AIM OF THE TASK >> If a line in the data holds the string "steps", list it.

Start of RECORDS FOR THIS TASK

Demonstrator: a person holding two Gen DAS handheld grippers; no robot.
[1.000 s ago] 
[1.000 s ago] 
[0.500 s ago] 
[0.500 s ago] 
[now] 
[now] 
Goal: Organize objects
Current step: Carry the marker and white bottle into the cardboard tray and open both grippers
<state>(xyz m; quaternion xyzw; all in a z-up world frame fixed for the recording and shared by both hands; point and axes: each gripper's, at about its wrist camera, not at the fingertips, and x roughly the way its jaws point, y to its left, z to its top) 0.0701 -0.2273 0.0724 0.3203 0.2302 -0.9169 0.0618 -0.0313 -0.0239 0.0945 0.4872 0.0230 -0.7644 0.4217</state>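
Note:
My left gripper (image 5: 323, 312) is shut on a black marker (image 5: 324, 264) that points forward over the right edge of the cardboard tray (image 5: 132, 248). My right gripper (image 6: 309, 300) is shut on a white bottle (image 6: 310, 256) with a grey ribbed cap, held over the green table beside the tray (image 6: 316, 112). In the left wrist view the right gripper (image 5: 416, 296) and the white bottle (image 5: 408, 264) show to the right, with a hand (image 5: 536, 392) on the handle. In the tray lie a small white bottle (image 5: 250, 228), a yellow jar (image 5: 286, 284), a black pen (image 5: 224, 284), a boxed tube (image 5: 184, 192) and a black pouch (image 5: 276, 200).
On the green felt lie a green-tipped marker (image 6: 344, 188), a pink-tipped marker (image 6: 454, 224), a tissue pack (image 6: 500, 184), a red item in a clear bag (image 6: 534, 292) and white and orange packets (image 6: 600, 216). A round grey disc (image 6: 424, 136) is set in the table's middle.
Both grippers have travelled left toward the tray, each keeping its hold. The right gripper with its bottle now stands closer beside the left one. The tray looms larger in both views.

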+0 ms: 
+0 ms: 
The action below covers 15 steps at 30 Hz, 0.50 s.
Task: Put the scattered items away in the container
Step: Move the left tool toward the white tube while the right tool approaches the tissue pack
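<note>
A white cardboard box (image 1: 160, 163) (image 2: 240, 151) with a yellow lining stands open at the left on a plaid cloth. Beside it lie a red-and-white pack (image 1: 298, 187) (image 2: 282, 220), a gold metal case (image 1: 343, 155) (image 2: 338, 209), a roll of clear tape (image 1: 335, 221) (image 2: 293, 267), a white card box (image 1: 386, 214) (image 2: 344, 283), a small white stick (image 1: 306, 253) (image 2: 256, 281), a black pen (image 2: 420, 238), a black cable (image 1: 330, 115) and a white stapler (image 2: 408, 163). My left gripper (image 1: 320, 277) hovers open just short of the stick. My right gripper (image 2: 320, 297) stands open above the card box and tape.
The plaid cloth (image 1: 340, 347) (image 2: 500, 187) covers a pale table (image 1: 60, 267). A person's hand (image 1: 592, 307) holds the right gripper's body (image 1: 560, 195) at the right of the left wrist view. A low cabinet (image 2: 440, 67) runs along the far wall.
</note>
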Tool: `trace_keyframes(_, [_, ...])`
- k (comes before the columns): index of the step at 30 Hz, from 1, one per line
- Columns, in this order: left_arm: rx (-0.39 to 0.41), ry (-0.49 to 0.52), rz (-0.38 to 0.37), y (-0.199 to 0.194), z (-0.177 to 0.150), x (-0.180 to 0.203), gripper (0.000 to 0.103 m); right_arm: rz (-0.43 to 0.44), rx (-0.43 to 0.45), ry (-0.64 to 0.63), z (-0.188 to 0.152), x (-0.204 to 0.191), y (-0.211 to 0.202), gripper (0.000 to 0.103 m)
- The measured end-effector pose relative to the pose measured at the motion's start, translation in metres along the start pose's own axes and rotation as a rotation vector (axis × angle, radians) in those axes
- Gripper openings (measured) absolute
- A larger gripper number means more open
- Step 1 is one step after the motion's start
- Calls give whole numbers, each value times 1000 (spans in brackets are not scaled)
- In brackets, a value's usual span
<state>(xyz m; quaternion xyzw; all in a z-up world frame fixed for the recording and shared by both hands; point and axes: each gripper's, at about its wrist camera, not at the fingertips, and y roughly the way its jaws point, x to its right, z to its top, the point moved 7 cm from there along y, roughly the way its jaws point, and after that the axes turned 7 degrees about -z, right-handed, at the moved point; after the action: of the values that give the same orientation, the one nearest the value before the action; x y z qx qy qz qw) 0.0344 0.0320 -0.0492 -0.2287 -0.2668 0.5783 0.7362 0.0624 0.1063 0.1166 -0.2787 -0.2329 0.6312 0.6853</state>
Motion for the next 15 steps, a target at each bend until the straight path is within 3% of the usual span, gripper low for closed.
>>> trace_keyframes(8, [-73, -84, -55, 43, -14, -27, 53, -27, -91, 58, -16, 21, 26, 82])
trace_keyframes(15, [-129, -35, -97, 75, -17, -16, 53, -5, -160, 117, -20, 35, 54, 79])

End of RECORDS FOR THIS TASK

SOLUTION TO THE PROBLEM >>
The action below covers 15 steps at 30 Hz, 0.50 s.
Motion for the next 15 steps, a target at each bend until the straight path is within 3% of the usual span, gripper low for closed.

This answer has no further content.